**WHAT THIS TASK INVOLVES:**
Give back exactly the stretch of data below from the line holding "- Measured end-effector" through the line holding "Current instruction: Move", both ends included, and leave the remaining lines out.

(Beginning of RECORD SET)

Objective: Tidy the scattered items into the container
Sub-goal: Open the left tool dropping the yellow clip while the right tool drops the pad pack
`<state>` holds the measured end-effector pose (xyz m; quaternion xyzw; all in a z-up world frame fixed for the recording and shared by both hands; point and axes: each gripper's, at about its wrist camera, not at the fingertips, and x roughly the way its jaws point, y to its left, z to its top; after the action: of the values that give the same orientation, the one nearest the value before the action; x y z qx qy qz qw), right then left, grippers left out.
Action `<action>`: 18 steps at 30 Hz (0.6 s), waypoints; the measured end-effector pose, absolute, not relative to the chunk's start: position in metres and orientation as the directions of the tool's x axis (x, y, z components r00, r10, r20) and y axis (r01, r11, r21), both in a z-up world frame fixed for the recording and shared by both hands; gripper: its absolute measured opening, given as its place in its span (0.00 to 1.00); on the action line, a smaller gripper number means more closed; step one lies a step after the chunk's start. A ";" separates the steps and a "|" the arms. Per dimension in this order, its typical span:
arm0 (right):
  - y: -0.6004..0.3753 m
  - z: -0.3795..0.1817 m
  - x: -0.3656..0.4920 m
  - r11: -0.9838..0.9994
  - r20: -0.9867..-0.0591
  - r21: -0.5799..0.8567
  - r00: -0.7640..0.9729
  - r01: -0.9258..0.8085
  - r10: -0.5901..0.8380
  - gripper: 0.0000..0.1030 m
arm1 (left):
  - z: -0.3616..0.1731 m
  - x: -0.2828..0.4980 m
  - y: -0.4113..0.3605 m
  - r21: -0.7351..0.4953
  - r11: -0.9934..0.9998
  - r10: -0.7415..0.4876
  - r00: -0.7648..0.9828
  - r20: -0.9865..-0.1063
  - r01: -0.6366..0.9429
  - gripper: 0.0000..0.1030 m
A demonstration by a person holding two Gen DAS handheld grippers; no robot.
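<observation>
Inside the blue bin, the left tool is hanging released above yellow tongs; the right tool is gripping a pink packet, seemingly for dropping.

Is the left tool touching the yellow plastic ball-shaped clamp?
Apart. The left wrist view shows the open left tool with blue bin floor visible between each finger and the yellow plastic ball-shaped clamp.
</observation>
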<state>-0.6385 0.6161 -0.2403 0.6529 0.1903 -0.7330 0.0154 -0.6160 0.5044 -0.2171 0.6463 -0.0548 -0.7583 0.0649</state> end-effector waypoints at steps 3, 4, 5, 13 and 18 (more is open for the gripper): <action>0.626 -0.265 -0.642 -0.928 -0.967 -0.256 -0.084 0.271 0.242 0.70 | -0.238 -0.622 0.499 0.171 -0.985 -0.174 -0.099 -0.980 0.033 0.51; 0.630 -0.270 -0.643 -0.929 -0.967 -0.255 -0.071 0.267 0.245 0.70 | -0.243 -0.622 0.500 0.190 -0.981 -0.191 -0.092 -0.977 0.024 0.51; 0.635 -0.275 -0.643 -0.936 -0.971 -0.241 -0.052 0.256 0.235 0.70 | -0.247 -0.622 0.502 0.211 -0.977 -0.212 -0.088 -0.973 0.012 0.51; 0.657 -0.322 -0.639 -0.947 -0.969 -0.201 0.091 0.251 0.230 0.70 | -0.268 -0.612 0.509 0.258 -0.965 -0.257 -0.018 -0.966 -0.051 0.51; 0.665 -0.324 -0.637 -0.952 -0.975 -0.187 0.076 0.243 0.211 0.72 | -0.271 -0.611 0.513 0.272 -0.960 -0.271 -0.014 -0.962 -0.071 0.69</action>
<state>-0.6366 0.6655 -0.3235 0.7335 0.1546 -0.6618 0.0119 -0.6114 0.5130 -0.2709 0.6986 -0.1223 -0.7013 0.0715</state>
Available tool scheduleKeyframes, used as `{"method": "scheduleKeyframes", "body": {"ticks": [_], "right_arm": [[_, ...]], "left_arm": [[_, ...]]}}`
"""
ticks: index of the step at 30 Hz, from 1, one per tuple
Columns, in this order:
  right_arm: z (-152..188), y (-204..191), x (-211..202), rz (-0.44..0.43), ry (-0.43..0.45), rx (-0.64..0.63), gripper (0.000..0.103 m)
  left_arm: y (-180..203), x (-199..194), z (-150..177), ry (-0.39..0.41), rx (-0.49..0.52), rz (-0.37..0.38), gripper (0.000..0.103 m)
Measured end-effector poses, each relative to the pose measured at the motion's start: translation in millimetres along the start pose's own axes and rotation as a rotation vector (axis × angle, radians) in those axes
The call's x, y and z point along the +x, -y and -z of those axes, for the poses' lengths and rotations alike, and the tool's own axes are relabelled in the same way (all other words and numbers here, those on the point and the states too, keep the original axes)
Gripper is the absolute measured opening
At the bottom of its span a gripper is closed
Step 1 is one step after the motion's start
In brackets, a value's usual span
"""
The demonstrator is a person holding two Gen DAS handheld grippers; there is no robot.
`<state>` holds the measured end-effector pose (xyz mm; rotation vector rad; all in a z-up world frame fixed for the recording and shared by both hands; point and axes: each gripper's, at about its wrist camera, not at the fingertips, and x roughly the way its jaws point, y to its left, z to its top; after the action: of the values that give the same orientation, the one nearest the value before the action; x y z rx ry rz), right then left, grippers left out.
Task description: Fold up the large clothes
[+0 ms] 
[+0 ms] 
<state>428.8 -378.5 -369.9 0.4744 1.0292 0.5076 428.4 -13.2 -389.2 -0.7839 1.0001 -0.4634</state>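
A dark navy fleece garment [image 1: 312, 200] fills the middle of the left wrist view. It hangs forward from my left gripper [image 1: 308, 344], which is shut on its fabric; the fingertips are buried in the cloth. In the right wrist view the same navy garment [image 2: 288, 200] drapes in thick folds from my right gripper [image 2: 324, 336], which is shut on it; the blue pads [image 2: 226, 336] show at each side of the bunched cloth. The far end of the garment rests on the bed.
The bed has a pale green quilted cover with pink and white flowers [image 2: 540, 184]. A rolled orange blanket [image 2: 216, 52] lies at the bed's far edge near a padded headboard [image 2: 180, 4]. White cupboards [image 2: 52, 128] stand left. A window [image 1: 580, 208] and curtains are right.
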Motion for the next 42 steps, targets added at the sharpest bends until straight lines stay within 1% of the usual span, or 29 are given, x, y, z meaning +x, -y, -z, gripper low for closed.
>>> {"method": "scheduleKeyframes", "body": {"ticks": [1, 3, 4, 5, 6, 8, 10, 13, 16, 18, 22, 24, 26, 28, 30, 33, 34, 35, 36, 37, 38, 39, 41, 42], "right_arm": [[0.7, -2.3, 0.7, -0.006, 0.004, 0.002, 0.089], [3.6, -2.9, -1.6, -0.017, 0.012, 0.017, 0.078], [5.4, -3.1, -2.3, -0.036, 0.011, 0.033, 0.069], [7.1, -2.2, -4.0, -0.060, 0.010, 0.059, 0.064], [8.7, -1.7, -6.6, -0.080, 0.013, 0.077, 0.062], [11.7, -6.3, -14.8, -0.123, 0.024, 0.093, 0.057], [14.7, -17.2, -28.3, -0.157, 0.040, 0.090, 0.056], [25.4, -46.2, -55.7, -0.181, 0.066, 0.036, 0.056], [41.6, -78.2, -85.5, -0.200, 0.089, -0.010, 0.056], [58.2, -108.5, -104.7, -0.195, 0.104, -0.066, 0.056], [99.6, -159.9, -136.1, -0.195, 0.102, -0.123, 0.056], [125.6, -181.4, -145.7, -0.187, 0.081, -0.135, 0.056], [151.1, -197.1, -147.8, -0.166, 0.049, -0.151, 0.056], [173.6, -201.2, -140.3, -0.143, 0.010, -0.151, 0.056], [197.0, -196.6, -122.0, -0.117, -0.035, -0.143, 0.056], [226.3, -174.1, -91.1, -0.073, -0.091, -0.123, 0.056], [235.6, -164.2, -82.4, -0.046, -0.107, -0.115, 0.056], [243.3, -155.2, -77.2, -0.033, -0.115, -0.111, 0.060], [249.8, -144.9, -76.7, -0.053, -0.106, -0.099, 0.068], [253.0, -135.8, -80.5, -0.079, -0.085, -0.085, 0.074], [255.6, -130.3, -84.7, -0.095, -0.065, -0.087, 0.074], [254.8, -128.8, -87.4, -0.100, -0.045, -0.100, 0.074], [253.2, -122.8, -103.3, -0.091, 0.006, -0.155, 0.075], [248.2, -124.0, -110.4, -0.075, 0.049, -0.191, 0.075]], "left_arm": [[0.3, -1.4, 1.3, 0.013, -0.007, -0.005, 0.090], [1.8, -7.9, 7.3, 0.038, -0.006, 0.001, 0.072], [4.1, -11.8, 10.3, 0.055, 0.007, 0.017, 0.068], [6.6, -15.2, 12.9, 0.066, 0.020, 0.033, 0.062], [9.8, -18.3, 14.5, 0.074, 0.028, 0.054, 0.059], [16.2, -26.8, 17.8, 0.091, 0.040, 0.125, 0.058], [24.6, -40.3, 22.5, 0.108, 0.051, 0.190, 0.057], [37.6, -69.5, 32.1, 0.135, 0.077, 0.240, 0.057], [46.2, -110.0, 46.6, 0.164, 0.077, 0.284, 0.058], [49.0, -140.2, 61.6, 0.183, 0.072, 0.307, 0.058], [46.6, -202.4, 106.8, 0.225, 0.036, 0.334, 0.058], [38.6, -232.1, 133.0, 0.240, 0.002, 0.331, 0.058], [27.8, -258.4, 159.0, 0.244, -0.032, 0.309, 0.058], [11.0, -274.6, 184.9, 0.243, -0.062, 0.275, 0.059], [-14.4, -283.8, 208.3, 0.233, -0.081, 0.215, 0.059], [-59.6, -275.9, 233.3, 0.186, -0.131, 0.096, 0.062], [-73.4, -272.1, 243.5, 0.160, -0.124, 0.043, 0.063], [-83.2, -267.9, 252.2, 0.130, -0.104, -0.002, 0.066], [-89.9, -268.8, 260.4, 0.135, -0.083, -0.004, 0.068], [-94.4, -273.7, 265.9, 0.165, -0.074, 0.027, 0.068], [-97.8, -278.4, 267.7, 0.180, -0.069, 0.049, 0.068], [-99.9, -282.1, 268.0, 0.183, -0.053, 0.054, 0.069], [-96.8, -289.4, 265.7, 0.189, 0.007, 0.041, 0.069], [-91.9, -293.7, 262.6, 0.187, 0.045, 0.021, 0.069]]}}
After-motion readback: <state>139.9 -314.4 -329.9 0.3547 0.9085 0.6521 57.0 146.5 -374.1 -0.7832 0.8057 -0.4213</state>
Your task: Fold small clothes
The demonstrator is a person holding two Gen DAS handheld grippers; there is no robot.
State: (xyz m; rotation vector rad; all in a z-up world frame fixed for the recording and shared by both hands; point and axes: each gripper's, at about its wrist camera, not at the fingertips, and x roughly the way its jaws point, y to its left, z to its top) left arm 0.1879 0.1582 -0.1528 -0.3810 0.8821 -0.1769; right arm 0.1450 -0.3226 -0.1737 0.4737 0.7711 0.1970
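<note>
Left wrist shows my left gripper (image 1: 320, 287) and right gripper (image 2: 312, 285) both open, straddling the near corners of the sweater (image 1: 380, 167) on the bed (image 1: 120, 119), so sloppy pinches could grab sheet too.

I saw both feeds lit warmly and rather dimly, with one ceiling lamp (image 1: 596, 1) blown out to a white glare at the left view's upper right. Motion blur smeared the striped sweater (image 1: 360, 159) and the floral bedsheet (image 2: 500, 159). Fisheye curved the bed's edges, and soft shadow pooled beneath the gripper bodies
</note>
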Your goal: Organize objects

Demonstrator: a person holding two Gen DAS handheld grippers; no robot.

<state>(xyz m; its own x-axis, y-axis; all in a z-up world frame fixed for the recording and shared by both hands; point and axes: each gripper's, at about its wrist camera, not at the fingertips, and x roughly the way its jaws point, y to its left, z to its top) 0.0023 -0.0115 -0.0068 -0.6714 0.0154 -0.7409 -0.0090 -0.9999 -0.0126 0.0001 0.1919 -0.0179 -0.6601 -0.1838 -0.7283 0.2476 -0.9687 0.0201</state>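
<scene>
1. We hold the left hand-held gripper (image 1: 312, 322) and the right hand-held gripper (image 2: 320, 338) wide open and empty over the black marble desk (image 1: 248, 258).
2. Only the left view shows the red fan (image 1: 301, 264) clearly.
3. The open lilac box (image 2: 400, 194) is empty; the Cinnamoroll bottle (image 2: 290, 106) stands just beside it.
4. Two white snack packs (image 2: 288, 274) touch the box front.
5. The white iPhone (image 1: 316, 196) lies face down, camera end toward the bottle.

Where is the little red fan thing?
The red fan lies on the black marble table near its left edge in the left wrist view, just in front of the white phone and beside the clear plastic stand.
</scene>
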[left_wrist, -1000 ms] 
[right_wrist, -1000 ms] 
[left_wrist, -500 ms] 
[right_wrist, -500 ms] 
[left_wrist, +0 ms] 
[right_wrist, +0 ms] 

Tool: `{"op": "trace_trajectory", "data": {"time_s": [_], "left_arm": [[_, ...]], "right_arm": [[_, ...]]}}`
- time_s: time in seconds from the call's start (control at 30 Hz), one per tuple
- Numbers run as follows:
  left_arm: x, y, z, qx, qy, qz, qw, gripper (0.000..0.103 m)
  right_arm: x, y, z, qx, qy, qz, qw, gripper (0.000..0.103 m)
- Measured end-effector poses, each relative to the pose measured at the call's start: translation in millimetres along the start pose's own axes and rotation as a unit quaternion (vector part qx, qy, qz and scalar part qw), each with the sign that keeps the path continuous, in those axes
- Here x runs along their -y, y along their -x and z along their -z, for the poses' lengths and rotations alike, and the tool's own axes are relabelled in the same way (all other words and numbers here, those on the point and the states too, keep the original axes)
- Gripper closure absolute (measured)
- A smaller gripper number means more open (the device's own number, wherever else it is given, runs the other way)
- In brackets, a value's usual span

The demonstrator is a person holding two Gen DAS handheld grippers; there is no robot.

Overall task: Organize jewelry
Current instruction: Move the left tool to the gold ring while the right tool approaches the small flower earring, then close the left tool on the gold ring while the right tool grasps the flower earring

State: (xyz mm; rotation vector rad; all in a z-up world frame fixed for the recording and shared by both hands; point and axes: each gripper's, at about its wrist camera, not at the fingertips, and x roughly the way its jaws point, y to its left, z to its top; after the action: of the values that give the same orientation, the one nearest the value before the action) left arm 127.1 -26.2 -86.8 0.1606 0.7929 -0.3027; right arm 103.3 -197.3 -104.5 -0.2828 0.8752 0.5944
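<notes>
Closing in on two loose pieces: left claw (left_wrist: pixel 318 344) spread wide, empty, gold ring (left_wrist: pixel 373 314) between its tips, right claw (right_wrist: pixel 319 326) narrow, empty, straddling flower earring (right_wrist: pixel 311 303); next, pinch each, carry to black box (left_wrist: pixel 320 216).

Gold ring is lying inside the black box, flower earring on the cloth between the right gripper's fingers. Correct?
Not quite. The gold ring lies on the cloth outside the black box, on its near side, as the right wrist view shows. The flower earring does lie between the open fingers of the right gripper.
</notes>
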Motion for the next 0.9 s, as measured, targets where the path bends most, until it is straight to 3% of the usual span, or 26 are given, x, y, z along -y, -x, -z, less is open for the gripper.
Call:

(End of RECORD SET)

**FINAL ANSWER:**
- Measured end-effector poses, each relative to the pose measured at the call's start: translation in millimetres along the start pose's own axes and rotation as a unit quaternion (vector part qx, qy, qz and scalar part qw), each with the sign that keeps the path continuous, in those axes
- Here x runs along their -y, y along their -x and z along their -z, for the poses' lengths and rotations alike, and the tool's own axes are relabelled in the same way (all other words and numbers here, those on the point and the states too, keep the original axes)
- Gripper closure absolute (measured)
- A smaller gripper number means more open (the device's own number, wherever else it is given, runs the other way)
- In brackets, a value's usual span

The demonstrator is a person holding two Gen DAS handheld grippers; there is no robot.

Overall task: Organize jewelry
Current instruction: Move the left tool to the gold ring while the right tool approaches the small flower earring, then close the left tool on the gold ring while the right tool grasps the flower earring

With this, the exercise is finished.